**To do**. Show all lines from the listing below that contain "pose".

**Given information**.
++++

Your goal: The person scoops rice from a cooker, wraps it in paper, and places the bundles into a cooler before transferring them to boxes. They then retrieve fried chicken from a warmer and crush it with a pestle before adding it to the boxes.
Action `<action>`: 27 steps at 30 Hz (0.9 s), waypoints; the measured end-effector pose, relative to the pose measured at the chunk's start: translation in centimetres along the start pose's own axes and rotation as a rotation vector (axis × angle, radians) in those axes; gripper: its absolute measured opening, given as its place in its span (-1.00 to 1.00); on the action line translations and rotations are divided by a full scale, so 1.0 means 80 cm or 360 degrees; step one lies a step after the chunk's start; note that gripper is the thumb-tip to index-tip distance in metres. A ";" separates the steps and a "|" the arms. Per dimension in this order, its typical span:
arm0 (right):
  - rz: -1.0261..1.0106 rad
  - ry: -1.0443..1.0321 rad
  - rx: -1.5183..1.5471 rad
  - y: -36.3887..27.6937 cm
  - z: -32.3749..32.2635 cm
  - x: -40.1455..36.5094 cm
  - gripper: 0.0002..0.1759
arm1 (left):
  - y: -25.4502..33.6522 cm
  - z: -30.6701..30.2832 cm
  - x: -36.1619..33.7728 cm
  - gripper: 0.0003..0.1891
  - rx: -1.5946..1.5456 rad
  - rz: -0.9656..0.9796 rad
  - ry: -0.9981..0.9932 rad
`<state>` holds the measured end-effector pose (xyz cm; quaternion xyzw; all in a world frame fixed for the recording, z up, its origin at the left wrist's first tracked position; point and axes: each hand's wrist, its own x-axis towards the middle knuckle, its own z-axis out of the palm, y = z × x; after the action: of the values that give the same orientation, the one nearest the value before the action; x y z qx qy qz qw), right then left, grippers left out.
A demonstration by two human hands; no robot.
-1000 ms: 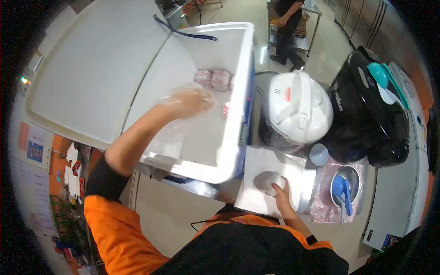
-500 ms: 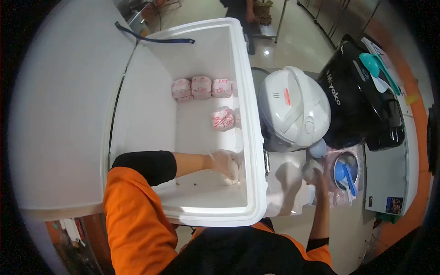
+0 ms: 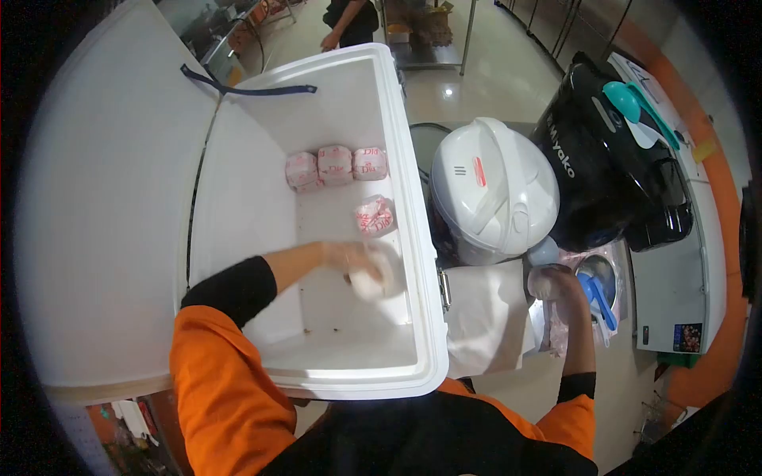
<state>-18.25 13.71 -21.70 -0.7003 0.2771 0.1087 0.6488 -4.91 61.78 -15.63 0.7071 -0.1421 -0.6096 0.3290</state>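
My left hand (image 3: 353,260), in a clear plastic glove, is inside the white cooler box (image 3: 432,349). Motion smears its fingers, and a pale rounded shape shows at them. Just beyond it lies a rice bundle wrapped in red-printed paper (image 3: 374,216). Several more wrapped rice bundles (image 3: 334,165) stand in a row near the box's far end. My right hand (image 3: 553,283), also gloved, is closed over the worktop outside the box; what it grips, if anything, is hidden. Near its fingers is a pale blue cup (image 3: 544,251), and a white paper sheet (image 3: 486,317) lies to its left.
A white rice cooker (image 3: 496,190) stands beside the box, with a black Miyako appliance (image 3: 587,174) to its right, topped by a green ladle (image 3: 623,101). Blue scoops (image 3: 597,297) rest in a metal bowl (image 3: 607,270). Another person (image 3: 349,24) is at the far end.
My left hand has moved back from the box's right wall, up and left. My right hand has shifted slightly up. The view has turned a little, and the other person shows more.
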 end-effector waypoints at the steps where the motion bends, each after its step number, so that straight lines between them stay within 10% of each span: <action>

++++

**Written answer**.
Action `<action>`: 27 steps at 30 Hz (0.9 s), waypoints; the measured end-effector pose, relative to the pose measured at the chunk's start: translation in centimetres along the start pose's own axes and rotation as a rotation vector (axis × angle, radians) in those axes; gripper: its absolute measured opening, given as its place in its span (-1.00 to 1.00); on the action line translations and rotations are divided by a full scale, so 1.0 means 80 cm or 360 degrees; step one lies a step after the chunk's start; note that gripper is the thumb-tip to index-tip distance in metres. A ";" separates the steps and a "|" the arms. Per dimension in this order, its typical span:
`<state>` holds the measured end-effector pose (xyz cm; quaternion xyzw; all in a world frame fixed for the recording, z up, its origin at the left wrist's first tracked position; point and axes: each hand's wrist, its own x-axis towards the middle knuckle, its own z-axis out of the palm, y = z × x; after the action: of the values that give the same orientation, the one nearest the value before the action; x y z qx qy qz qw), right then left, grippers left out.

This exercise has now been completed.